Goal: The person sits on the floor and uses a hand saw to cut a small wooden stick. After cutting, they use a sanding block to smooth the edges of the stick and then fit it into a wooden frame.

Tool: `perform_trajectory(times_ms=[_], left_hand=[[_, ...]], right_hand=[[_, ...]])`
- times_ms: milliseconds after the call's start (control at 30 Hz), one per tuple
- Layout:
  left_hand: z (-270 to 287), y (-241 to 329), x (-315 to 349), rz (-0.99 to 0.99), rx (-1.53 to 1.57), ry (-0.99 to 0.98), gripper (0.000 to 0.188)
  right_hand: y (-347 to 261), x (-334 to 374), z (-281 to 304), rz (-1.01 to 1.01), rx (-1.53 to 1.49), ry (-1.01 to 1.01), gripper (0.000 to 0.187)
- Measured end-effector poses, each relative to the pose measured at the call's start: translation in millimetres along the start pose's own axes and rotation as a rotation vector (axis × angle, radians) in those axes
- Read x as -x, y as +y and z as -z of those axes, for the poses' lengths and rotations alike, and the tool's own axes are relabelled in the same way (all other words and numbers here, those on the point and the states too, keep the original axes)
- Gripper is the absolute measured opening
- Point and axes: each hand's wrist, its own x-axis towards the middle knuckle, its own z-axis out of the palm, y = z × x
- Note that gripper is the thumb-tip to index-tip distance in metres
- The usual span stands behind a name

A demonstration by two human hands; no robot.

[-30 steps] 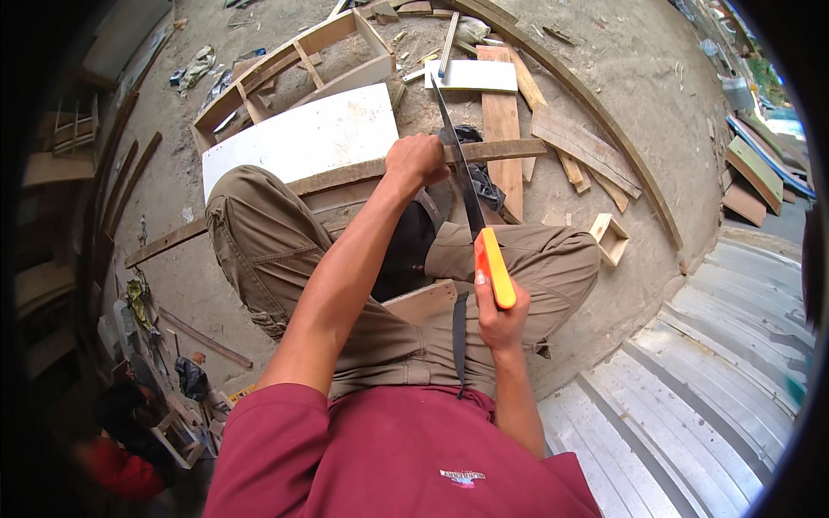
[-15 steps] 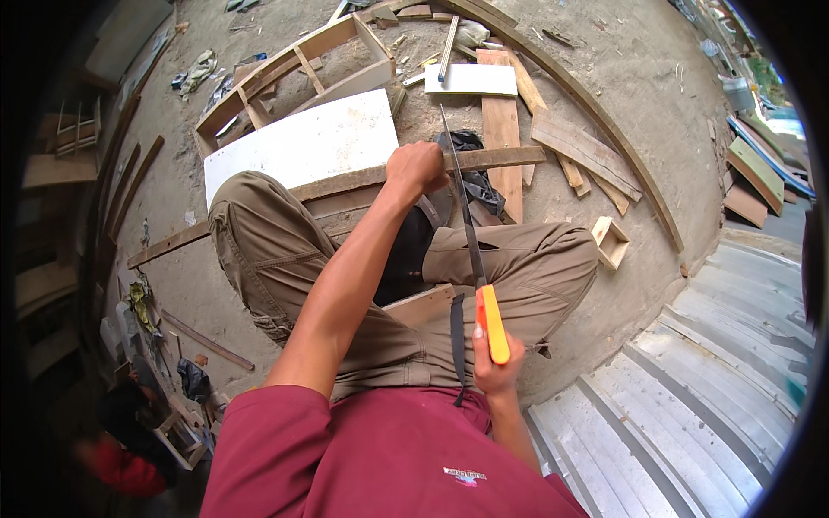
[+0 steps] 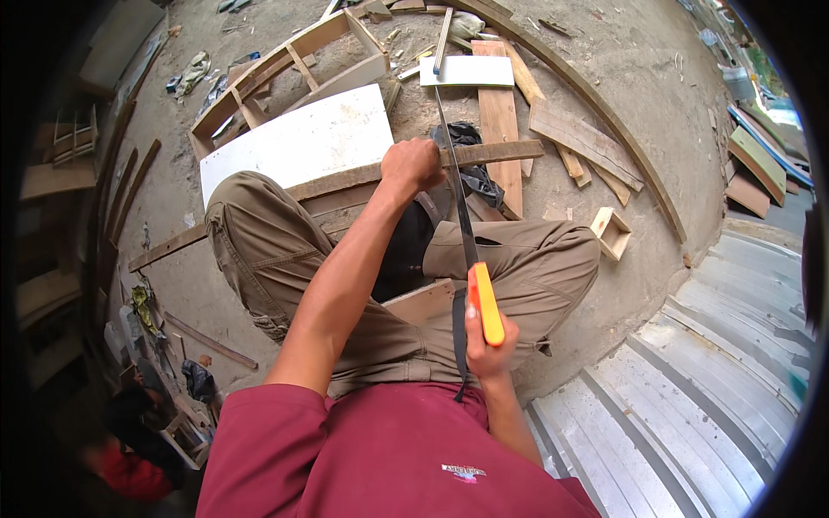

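Observation:
My right hand [image 3: 490, 338] is closed round the yellow and orange handle of a handsaw [image 3: 467, 237]. The long blade points away from me and crosses a wooden batten [image 3: 496, 154] just right of my left hand. That hand [image 3: 414, 164] is closed over the batten in a fist. The batten runs slantwise over my bent left knee, from the ground at the left to beyond the saw. A black plastic bag [image 3: 480, 183] lies under its right end. A white board [image 3: 298, 138] lies just past the batten.
A wooden frame [image 3: 345, 79] lies behind the white board. Planks [image 3: 496, 104], a small white panel [image 3: 466, 71] and a long curved-looking timber [image 3: 604, 129] are farther off. A small wooden box [image 3: 611, 234] sits beside my right knee. Corrugated metal sheets [image 3: 682, 380] cover the lower right.
The saw and my right hand have moved forward, away from me, and slightly left, sliding the blade along the batten. My left hand stays on the batten.

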Motion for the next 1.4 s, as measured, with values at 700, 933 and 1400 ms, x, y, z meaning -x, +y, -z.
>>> perform_trajectory(times_ms=[700, 933, 1400], left_hand=[[6.0, -3.6, -7.1, -0.019, -0.021, 0.028, 0.022], [-2.1, 2.3, -3.3, -0.049, -0.047, 0.032, 0.021], [1.5, 3.9, -3.0, -0.029, -0.03, 0.032, 0.021]], right_hand=[[6.6, 18.5, 7.8, -0.028, 0.014, -0.01, 0.013], [9.8, -87.2, -35.7, -0.005, -0.101, -0.017, 0.024], [8.8, -73.7, -35.9, -0.018, -0.09, 0.023, 0.026]])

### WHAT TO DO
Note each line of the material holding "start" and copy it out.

### ANSWER TO THE EXERCISE
- times_ms: milliseconds after the call's start (control at 30 Hz), one per tuple
- Measured end-effector poses, each relative to the pose measured at the call's start: translation in millimetres along the start pose's own axes and rotation as a rotation vector (axis × angle, radians) in those axes

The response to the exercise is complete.